## Problem to solve
Each entry listed below should be reproduced word for word.

Records from a collection
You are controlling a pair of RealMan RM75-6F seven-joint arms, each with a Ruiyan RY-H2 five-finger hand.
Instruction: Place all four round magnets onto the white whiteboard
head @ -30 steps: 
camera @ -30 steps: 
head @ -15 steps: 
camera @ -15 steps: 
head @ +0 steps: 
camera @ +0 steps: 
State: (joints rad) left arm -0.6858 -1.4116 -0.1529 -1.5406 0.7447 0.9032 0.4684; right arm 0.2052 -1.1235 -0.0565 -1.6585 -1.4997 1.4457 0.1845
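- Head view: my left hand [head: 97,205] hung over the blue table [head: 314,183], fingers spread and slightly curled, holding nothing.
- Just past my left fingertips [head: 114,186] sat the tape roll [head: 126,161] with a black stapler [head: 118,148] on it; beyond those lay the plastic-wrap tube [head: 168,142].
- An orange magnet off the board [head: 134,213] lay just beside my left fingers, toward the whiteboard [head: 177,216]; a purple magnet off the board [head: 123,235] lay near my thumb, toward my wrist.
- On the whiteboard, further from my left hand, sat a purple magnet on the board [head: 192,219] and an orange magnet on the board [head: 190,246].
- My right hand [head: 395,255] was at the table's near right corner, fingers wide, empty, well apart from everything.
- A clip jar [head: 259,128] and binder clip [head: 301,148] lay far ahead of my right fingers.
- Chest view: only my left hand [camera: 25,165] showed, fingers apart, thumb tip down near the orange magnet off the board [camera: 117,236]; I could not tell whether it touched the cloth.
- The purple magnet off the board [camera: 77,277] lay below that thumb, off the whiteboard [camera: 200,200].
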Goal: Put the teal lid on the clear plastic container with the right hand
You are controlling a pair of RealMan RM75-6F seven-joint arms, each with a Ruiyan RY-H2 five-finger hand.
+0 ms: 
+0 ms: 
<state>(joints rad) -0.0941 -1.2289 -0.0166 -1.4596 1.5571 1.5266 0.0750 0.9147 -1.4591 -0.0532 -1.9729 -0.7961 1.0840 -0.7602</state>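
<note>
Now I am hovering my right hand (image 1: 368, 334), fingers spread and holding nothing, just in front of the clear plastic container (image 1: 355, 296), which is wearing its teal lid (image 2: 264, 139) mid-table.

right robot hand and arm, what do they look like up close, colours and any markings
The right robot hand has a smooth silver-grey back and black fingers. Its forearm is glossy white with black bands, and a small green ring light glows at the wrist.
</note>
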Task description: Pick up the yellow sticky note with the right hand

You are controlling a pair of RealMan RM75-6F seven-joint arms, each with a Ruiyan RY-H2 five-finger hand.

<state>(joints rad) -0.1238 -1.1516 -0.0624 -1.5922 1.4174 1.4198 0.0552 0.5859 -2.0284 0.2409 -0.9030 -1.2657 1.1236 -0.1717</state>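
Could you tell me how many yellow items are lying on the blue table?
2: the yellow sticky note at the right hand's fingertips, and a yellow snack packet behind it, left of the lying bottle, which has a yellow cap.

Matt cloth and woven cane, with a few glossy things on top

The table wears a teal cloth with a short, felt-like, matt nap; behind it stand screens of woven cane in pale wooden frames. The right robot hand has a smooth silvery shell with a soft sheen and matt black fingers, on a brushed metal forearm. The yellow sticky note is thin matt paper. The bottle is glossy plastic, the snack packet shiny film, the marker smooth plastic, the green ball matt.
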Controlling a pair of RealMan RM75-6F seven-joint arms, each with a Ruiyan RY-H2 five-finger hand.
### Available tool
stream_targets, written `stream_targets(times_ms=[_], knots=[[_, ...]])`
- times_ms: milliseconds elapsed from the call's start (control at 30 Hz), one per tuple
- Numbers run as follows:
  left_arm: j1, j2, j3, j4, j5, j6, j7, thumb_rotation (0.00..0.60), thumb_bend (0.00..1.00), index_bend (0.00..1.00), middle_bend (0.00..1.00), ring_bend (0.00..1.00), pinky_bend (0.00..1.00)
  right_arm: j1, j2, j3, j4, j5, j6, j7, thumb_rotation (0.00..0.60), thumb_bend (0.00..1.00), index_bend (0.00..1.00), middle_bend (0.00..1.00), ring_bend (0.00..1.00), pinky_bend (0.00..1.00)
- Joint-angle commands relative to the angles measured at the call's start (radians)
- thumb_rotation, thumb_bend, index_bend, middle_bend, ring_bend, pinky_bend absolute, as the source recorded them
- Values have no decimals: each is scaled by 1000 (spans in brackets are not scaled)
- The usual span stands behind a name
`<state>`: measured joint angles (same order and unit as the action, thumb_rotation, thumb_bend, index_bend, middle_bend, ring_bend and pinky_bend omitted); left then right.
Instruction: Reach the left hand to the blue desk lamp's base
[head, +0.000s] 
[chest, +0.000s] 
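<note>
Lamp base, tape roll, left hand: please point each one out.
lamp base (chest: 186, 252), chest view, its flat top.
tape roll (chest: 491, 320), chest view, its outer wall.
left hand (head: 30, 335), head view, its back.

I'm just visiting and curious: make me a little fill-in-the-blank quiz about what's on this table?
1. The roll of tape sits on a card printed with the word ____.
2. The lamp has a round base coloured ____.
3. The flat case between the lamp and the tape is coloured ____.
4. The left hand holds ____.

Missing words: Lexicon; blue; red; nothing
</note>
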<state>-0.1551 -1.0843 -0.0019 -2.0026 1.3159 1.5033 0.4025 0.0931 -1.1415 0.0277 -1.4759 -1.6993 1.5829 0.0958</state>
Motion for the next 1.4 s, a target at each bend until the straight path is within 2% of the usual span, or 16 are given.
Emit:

## Result for this task
You are controlling a pair of RealMan RM75-6F seven-joint arms, each with a Ruiyan RY-H2 five-finger hand.
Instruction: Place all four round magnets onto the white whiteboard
head @ -30 steps: 
camera @ -30 steps: 
head @ -15 steps: 
camera @ -15 steps: 
head @ +0 steps: 
camera @ +0 steps: 
State: (joints rad) left arm -0.6858 -1.4116 -0.1529 -1.5406 0.7447 0.9032 0.4684; right arm 0.2052 -1.1235 -0.0565 -1.6585 -1.4997 1.4457 0.1845
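- Head view: my left hand [head: 97,205] hung over the blue table [head: 314,183], fingers spread and slightly curled, holding nothing.
- Just past my left fingertips [head: 114,186] sat the tape roll [head: 126,161] with a black stapler [head: 118,148] on it; beyond those lay the plastic-wrap tube [head: 168,142].
- An orange magnet off the board [head: 134,213] lay just beside my left fingers, toward the whiteboard [head: 177,216]; a purple magnet off the board [head: 123,235] lay near my thumb, toward my wrist.
- On the whiteboard, further from my left hand, sat a purple magnet on the board [head: 192,219] and an orange magnet on the board [head: 190,246].
- My right hand [head: 395,255] was at the table's near right corner, fingers wide, empty, well apart from everything.
- A clip jar [head: 259,128] and binder clip [head: 301,148] lay far ahead of my right fingers.
- Chest view: only my left hand [camera: 25,165] showed, fingers apart, thumb tip down near the orange magnet off the board [camera: 117,236]; I could not tell whether it touched the cloth.
- The purple magnet off the board [camera: 77,277] lay below that thumb, off the whiteboard [camera: 200,200].
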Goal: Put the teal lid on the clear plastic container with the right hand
You are controlling a pair of RealMan RM75-6F seven-joint arms, each with a Ruiyan RY-H2 five-finger hand.
+0 ms: 
+0 ms: 
<state>(joints rad) -0.0941 -1.2289 -0.0166 -1.4596 1.5571 1.5266 0.0750 0.9147 -1.4591 -0.0532 -1.9729 -0.7961 1.0840 -0.7602</state>
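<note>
Now I am hovering my right hand (image 1: 368, 334), fingers spread and holding nothing, just in front of the clear plastic container (image 1: 355, 296), which is wearing its teal lid (image 2: 264, 139) mid-table.

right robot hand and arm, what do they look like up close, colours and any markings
The right robot hand has a smooth silver-grey back and black fingers. Its forearm is glossy white with black bands, and a small green ring light glows at the wrist.
</note>
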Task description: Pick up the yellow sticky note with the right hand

You are controlling a pair of RealMan RM75-6F seven-joint arms, each with a Ruiyan RY-H2 five-finger hand.

<state>(joints rad) -0.1238 -1.1516 -0.0624 -1.5922 1.4174 1.4198 0.0552 0.5859 -2.0284 0.2409 -0.9030 -1.2657 1.1236 -0.1717</state>
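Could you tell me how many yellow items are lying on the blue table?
2: the yellow sticky note at the right hand's fingertips, and a yellow snack packet behind it, left of the lying bottle, which has a yellow cap.

Matt cloth and woven cane, with a few glossy things on top

The table wears a teal cloth with a short, felt-like, matt nap; behind it stand screens of woven cane in pale wooden frames. The right robot hand has a smooth silvery shell with a soft sheen and matt black fingers, on a brushed metal forearm. The yellow sticky note is thin matt paper. The bottle is glossy plastic, the snack packet shiny film, the marker smooth plastic, the green ball matt.
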Controlling a pair of RealMan RM75-6F seven-joint arms, each with a Ruiyan RY-H2 five-finger hand.
### Available tool
stream_targets, written `stream_targets(times_ms=[_], knots=[[_, ...]])`
- times_ms: milliseconds elapsed from the call's start (control at 30 Hz), one per tuple
- Numbers run as follows:
  left_arm: j1, j2, j3, j4, j5, j6, j7, thumb_rotation (0.00..0.60), thumb_bend (0.00..1.00), index_bend (0.00..1.00), middle_bend (0.00..1.00), ring_bend (0.00..1.00), pinky_bend (0.00..1.00)
  right_arm: j1, j2, j3, j4, j5, j6, j7, thumb_rotation (0.00..0.60), thumb_bend (0.00..1.00), index_bend (0.00..1.00), middle_bend (0.00..1.00), ring_bend (0.00..1.00), pinky_bend (0.00..1.00)
- Joint-angle commands relative to the angles measured at the call's start (radians)
- thumb_rotation, thumb_bend, index_bend, middle_bend, ring_bend, pinky_bend absolute, as the source recorded them
- Values have no decimals: each is scaled by 1000 (spans in brackets are not scaled)
- The usual span stands behind a name
`<state>`: measured joint angles (same order and unit as the action, thumb_rotation, thumb_bend, index_bend, middle_bend, ring_bend and pinky_bend omitted); left then right.
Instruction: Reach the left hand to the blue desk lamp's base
[head, +0.000s] 
[chest, +0.000s] 
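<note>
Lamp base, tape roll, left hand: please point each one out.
lamp base (chest: 186, 252), chest view, its flat top.
tape roll (chest: 491, 320), chest view, its outer wall.
left hand (head: 30, 335), head view, its back.

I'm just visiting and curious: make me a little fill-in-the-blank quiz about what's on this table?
1. The roll of tape sits on a card printed with the word ____.
2. The lamp has a round base coloured ____.
3. The flat case between the lamp and the tape is coloured ____.
4. The left hand holds ____.

Missing words: Lexicon; blue; red; nothing
</note>
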<state>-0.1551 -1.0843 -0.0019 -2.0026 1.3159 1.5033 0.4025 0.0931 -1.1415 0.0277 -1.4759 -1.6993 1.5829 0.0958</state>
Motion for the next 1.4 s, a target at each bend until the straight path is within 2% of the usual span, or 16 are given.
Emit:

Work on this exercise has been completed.